The leaves have turned and dropped, and perhaps our minds and spirits have followed as we say goodbye to yet another (alleged!) summer and gradually slip into winter. There are countless ways in which our minds and bodies change with changes in our environment. One of these is due to the fact that the further north we live the less light we receive through the winter. And the further north you go the greater the number of people in the population who suffer emotionally through the winter.

More serious than the winter distress of Leaf hockey fans, but perhaps just as predictable, is a form of depression called Seasonal Affective Disorder or SAD for short.

SAD includes increases in appetite and weight, more fatigue and sleepiness, problems concentrating, irritability, social avoidance and feelings of anxiety and despair. It sounds a little like our bodies are trying to hibernate. SAD may affect about 9% of us and about 25% more grump through winter with a milder form, the Winter Blues. There is no seasonal variation in other mood disorders such as bipolar disorder or post partum depression.

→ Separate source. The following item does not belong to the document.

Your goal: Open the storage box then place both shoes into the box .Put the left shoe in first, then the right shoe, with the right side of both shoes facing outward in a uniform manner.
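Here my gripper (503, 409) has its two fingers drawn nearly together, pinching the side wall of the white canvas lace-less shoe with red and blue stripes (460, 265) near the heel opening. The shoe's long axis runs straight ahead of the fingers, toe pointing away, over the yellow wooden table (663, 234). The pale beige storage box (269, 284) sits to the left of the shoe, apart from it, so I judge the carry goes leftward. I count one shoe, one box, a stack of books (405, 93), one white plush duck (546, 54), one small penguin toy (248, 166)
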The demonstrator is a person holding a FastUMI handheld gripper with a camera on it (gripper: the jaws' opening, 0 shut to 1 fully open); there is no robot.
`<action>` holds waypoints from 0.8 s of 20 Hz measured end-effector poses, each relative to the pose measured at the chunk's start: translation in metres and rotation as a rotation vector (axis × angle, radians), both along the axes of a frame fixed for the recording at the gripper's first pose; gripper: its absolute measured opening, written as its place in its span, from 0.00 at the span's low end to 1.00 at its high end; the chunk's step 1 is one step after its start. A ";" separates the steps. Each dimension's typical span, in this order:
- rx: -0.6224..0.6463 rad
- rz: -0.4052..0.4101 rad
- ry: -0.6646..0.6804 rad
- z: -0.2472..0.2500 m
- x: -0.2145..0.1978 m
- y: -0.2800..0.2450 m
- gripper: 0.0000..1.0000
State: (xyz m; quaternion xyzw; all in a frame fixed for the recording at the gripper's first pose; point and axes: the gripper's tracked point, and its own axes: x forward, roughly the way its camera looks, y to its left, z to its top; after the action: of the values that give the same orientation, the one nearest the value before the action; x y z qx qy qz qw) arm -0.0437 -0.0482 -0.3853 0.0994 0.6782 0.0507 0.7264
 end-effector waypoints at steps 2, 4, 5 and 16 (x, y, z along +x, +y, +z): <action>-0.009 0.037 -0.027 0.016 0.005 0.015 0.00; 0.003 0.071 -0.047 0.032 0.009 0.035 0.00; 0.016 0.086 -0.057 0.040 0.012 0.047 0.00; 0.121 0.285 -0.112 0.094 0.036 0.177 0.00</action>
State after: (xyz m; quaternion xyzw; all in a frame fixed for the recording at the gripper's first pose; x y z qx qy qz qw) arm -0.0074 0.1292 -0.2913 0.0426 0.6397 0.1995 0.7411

These general, categorical signs of SAD don’t give us a very vivid sense of what suffering SAD is like, just as a neat list of salmonella symptoms doesn’t touch the actual experience. Our experience of anything is always unique. Some people feel too withdrawn and flat to be festive through the holiday season, troubled with the question, “Why?” People say they feel “shut down”, “weighed down”, and “bleak”. It’s like living with an extra 50 pounds in your backpack; it quickly feels too hard to function at all and the wish to drop out of everything can take over.

How come? A brain hormone, melatonin, helps regulate our night-and-day rhythms, among many other things. Light may regulate the manufacturing of melatonin through connections from the eye to the pineal gland in the brain. Also, seasonal changes in retinal function are found in people who suffer SAD. People with SAD don’t build melanopsin, a photopigment chemical in our eyes, as effectively, but extra light seems to correct this genetic difference.

So it seems that light is a drug, an external agent that regulates our inner world. Since Dr. Norman Rosenthal first described SAD 25 years ago (his book, Winter Blues, was revised in 2006), light therapy has been shown to be very effective as a treatment. This involves sitting with a light therapy box that provides bright, full spectrum light for 30 – 60 minutes each day. Light in the morning may be best.

A study hot off the presses found that light therapy does only some of the job of addressing SAD. How we feel and think about winter itself plays a big role too. Many people just have a cheerless mental set when it comes to winter. This mental set creates a cold environment inside their head, full of chilly grumbling gloom (“friggin’ snow … I can’t stand this … what’s more miserable?”). Reducing our mental bellyaching and self-criticism significantly helps to relieve SAD.

What to practice? Light therapy is a good way to go. Do a little more research and look into the light boxes that are available on the internet market. Get out for a walk in the light of day, every day if you can. Lift your face to the sky and drink in the light. Definitely get more physically active, even if you don’t like it. And check your mind’s commentary and criticism, because SAD may be one more example of our mind making us miserable.